How to avoid discrimination in recruitment involving sponsorship costs

Shireen Shaikh and Vikki Wiberg outline the implications for employers grappling with the UK’s new immigration system

Anyone familiar with the case law on whether 'costs alone' can justify discrimination could be forgiven for thinking that this is a game of semantics crossed with 'spot the difference'. The answer, according to a recent Court of Appeal decision, confirms that cost alone cannot be relied on. 

While previous Employment Appeal Tribunal (EAT) cases have held that a 'costs plus' approach is required, this phrase is to be avoided. Why? It makes the exercise too mathematical. Better, says the Court of Appeal, to ask: “What is the whole story?”   

In Heskett v Secretary of State for Justice, the employer was found to be justified in discriminating against younger employees (people under 50) when from 2011 it reduced the rate of pay progression that could be achieved within a certain timeframe. The result for Mr Heskett was that it would take him 23 years to reach the top pay band, versus eight years previously.  

The provision, criterion or practice (PCP) applied to him was discriminatory on grounds of age. To justify such discrimination, the employer needed to identify a legitimate and justified aim. In Heskett, the employer relied on its need to save costs, against the backdrop of a public sector pay freeze. 

Deciding the employer had a legitimate aim not based on costs alone, the court found that absence of means is not the same as cost-cutting. They were constrained to cut pay, effectively reducing staff costs to balance the books. In future, a public sector employer might argue it has less choice about reducing staff costs, and therefore a greater argument of justification, than a private sector employer. 

The court accepted that the slim distinction between cutting costs (costs alone) and being constrained by circumstances to cut costs (costs plus) may be hard for most employers with real-world financial pressures to discern in practice. How can employers confidently tread on the right side of the line? Or, to put it in Heskett terms, is the “whole story” more than just costs?

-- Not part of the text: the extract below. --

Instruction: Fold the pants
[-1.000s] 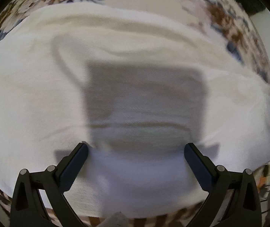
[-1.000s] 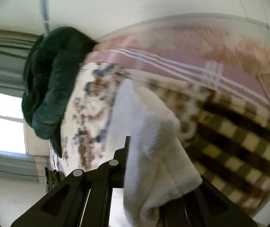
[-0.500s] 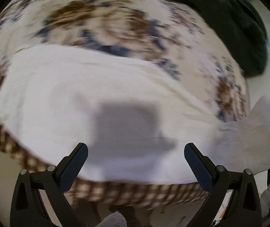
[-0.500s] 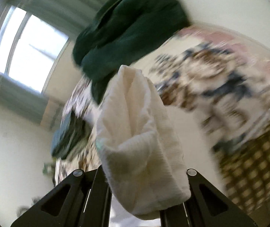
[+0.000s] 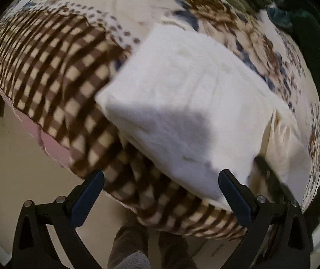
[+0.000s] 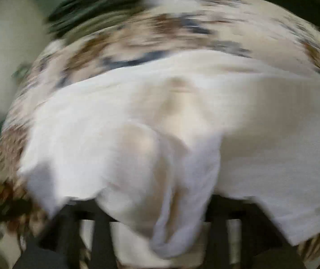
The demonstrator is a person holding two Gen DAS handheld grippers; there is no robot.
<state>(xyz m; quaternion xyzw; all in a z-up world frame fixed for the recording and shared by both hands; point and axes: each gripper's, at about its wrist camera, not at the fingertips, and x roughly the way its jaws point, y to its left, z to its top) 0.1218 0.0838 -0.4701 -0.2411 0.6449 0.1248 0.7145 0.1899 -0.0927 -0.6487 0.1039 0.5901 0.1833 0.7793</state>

Heskett is likely to be of immediate interest for employers grappling with their UK recruitment policies in light of the Home Office's revised UK immigration points based system (PBS). From 1 December 2020, the PBS expanded to cover sponsorship for EEA nationals transferring to the UK from 1 January 2021. 

At the same time, the Home Office simplified and removed some barriers to sponsorship. This includes lowering the mandatory skilled worker skill level, reducing salary requirements, and removing mandatory prior advertising of roles to UK workers prior to a visa application. 

These changes will delight many employers frustrated by the bureaucracy of the PBS. The advertising requirements have long created significant administrative work and delays to the sponsorship process. However, is it all positive? Not necessarily. 

Employers considering applications for lower skilled roles for example, management training positions may, for the first time, see these roles fall within the minimum PBS skill threshold. Such roles often come with lower salaries and below degree entry skill level. They can attract hundreds of applications. 

Visas attract expensive Home Office fees linked to the size of the sponsoring organisation. A five-year visa can cost up to £10,000, a cost employers may hesitate to spend. However, as we have seen from Heskett, a costs alone decision not to recruit someone is unlikely to protect an employer from a discrimination claim. 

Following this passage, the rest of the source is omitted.